» **Aim of the exercise**: Show all lines of the entries in which the word "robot" is found.
Supplied material below:
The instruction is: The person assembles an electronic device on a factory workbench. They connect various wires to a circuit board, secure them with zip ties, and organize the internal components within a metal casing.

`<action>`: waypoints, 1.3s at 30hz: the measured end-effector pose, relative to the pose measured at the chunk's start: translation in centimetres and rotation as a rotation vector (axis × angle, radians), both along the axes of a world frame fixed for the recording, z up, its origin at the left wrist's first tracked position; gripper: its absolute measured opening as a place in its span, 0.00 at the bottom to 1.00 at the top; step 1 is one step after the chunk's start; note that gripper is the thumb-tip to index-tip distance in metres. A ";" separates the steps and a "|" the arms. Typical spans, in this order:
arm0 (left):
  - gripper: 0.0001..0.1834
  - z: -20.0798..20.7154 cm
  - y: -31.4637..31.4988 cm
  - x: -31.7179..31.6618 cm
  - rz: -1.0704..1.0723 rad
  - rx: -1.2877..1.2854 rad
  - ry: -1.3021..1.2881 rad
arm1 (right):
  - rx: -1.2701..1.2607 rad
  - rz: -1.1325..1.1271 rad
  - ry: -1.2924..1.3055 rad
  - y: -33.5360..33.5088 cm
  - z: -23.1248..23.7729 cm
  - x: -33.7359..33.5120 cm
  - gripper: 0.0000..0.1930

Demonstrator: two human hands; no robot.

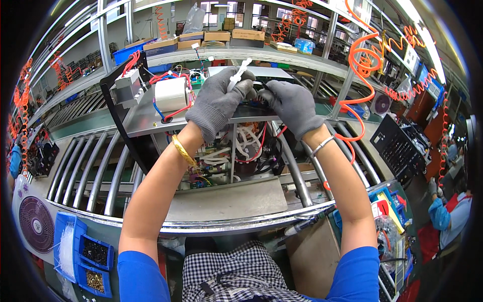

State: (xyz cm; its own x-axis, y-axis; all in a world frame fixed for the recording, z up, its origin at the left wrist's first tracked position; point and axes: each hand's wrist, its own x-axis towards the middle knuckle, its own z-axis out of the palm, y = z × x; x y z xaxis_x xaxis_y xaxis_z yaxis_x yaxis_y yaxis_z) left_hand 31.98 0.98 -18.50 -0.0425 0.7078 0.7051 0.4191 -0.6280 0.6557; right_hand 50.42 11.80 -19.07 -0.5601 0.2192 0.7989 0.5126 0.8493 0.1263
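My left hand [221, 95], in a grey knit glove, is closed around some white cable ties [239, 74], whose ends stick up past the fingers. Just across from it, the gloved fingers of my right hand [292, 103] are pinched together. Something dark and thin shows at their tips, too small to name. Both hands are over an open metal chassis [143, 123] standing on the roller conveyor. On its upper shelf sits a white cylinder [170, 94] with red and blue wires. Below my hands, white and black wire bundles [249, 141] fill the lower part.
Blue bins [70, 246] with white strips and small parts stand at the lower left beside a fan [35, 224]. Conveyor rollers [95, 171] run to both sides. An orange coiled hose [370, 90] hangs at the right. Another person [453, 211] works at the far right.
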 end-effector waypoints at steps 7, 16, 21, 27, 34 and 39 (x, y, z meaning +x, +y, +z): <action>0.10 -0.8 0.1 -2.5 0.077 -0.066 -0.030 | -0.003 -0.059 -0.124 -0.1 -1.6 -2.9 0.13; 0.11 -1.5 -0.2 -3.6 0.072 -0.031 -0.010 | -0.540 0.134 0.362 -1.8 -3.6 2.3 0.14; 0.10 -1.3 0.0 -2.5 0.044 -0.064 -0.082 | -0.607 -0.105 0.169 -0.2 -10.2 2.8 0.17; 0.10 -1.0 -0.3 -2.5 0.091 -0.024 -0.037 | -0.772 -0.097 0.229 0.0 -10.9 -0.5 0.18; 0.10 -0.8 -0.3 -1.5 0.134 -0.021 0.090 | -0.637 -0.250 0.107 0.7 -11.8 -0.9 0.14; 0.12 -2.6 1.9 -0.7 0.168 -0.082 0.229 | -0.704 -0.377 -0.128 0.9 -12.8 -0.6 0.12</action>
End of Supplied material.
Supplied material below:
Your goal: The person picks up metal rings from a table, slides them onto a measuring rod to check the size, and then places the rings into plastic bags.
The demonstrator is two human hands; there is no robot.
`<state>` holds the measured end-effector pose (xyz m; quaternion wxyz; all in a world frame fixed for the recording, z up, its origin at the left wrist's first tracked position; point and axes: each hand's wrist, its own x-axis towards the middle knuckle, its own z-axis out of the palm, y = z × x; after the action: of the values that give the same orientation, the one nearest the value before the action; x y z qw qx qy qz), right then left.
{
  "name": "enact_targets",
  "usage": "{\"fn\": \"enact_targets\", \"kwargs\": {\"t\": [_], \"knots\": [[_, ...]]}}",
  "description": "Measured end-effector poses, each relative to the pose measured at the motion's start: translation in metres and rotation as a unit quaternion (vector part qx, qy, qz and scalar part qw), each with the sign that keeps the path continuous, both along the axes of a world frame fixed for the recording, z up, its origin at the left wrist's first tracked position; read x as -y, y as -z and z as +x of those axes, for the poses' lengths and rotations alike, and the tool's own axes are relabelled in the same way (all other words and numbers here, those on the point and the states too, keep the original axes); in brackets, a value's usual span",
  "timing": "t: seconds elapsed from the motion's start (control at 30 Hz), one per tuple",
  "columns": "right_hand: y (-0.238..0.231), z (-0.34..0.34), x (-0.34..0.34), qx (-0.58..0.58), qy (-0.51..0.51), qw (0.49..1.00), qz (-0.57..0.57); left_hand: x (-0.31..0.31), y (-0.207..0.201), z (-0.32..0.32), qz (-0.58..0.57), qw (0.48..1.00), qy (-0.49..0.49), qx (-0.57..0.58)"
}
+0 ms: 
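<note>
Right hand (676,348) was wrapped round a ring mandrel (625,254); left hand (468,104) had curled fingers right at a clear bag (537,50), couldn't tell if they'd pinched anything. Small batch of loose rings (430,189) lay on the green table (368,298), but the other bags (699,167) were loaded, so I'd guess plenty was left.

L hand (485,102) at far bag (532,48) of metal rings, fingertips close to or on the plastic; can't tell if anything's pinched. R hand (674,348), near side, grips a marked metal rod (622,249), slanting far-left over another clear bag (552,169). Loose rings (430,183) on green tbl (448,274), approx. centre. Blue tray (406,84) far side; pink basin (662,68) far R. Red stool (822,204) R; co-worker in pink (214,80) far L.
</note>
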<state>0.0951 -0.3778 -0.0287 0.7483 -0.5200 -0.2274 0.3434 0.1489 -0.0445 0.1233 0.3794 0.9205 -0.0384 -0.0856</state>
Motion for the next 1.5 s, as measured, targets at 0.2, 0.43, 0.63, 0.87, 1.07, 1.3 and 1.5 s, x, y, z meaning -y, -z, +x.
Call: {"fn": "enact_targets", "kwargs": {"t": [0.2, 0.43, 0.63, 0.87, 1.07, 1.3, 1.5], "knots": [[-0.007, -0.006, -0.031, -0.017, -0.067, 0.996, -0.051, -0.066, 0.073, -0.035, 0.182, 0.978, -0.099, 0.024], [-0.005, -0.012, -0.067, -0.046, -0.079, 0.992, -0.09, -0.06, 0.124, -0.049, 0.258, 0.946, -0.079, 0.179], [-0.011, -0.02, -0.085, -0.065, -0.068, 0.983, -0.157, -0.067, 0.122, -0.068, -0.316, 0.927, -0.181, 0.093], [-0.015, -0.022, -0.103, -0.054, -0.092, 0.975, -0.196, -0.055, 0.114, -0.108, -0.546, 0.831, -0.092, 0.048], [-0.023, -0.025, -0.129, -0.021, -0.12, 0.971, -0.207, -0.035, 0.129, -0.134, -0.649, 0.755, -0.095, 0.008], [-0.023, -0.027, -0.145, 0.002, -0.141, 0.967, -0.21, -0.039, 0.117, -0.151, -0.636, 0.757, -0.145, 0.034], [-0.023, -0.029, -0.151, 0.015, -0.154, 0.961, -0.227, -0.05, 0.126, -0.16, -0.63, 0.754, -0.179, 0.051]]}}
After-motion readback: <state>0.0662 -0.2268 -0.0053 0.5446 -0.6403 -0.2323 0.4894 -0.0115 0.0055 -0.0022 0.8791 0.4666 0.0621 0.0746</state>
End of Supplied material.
» **Expected answer**:
Demonstrator: two human hands; no robot.
The demonstrator is two human hands; there is no robot.

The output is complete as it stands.